Provided information Block Start

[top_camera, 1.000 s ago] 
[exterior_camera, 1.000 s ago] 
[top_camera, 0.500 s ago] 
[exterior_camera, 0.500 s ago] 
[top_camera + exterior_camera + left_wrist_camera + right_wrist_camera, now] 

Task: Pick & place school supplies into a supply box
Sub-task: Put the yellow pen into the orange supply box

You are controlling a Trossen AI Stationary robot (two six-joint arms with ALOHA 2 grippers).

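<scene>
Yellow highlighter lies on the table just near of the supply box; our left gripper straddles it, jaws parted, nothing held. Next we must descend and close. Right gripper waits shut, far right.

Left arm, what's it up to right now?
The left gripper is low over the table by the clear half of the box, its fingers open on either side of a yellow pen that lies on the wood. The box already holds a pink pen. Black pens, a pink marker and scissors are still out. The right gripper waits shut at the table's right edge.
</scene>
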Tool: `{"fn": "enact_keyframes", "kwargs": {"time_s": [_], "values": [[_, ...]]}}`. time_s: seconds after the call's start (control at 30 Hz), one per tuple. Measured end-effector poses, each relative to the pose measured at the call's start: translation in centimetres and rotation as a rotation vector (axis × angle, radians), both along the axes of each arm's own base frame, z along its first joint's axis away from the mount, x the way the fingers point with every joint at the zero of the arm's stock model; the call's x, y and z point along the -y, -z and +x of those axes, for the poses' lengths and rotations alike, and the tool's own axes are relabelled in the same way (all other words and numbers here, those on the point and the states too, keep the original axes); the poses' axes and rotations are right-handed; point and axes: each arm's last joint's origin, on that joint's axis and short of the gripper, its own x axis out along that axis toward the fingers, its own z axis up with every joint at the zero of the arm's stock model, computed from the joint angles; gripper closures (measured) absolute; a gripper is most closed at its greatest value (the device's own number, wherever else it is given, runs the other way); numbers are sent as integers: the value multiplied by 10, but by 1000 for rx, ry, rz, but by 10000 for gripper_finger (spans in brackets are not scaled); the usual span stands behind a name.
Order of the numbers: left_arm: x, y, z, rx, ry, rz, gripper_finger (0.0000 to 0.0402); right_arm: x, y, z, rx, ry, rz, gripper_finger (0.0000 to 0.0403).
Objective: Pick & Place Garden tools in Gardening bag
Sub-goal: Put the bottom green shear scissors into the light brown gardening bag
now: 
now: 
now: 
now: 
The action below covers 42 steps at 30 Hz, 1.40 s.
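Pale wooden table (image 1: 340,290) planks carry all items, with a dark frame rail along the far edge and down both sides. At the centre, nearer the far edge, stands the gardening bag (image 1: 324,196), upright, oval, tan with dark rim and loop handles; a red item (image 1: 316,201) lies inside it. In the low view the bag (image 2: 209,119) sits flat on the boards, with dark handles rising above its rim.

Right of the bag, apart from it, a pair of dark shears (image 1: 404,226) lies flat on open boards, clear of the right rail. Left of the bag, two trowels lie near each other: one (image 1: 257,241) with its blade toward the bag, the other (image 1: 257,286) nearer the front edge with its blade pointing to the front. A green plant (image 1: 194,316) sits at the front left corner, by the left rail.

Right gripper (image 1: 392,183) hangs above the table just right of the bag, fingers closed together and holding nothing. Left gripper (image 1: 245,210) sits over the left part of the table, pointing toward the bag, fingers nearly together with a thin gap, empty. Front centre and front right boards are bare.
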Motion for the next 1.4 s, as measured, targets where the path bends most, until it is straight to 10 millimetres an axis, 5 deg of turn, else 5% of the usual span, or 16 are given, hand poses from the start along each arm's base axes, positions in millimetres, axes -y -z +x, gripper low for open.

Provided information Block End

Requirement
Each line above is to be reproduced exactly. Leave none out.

Answer to this task
[top_camera, 1.000 s ago] 
[exterior_camera, 1.000 s ago] 
[top_camera, 0.500 s ago] 
[exterior_camera, 0.500 s ago] 
[top_camera + exterior_camera + left_wrist_camera + right_wrist_camera, now] 

Task: Pick & place school supplies into a supply box
Sub-task: Put the yellow pen into the orange supply box

You are controlling a Trossen AI Stationary robot (two six-joint arms with ALOHA 2 grippers).

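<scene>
Yellow highlighter lies on the table just near of the supply box; our left gripper straddles it, jaws parted, nothing held. Next we must descend and close. Right gripper waits shut, far right.

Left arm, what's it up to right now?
The left gripper is low over the table by the clear half of the box, its fingers open on either side of a yellow pen that lies on the wood. The box already holds a pink pen. Black pens, a pink marker and scissors are still out. The right gripper waits shut at the table's right edge.
</scene>
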Tool: `{"fn": "enact_keyframes", "kwargs": {"time_s": [_], "values": [[_, ...]]}}`. time_s: seconds after the call's start (control at 30 Hz), one per tuple. Measured end-effector poses, each relative to the pose measured at the call's start: translation in centimetres and rotation as a rotation vector (axis × angle, radians), both along the axes of each arm's own base frame, z along its first joint's axis away from the mount, x the way the fingers point with every joint at the zero of the arm's stock model; the call's x, y and z point along the -y, -z and +x of those axes, for the poses' lengths and rotations alike, and the tool's own axes are relabelled in the same way (all other words and numbers here, those on the point and the states too, keep the original axes); the poses' axes and rotations are right-handed; point and axes: each arm's last joint's origin, on that joint's axis and short of the gripper, its own x axis out along that axis toward the fingers, its own z axis up with every joint at the zero of the arm's stock model, computed from the joint angles; gripper closures (measured) absolute; a gripper is most closed at its greatest value (the device's own number, wherever else it is given, runs the other way); numbers are sent as integers: the value multiplied by 10, but by 1000 for rx, ry, rz, but by 10000 for gripper_finger (spans in brackets are not scaled); the usual span stands behind a name.
Order of the numbers: left_arm: x, y, z, rx, ry, rz, gripper_finger (0.0000 to 0.0402); right_arm: x, y, z, rx, ry, rz, gripper_finger (0.0000 to 0.0403).
Objective: Pick & Place Garden tools in Gardening bag
Sub-goal: Put the bottom green shear scissors into the light brown gardening bag
now: 
now: 
now: 
now: 
The action below covers 42 steps at 30 Hz, 1.40 s.
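Pale wooden table (image 1: 340,290) planks carry all items, with a dark frame rail along the far edge and down both sides. At the centre, nearer the far edge, stands the gardening bag (image 1: 324,196), upright, oval, tan with dark rim and loop handles; a red item (image 1: 316,201) lies inside it. In the low view the bag (image 2: 209,119) sits flat on the boards, with dark handles rising above its rim.

Right of the bag, apart from it, a pair of dark shears (image 1: 404,226) lies flat on open boards, clear of the right rail. Left of the bag, two trowels lie near each other: one (image 1: 257,241) with its blade toward the bag, the other (image 1: 257,286) nearer the front edge with its blade pointing to the front. A green plant (image 1: 194,316) sits at the front left corner, by the left rail.

Right gripper (image 1: 392,183) hangs above the table just right of the bag, fingers closed together and holding nothing. Left gripper (image 1: 245,210) sits over the left part of the table, pointing toward the bag, fingers nearly together with a thin gap, empty. Front centre and front right boards are bare.
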Motion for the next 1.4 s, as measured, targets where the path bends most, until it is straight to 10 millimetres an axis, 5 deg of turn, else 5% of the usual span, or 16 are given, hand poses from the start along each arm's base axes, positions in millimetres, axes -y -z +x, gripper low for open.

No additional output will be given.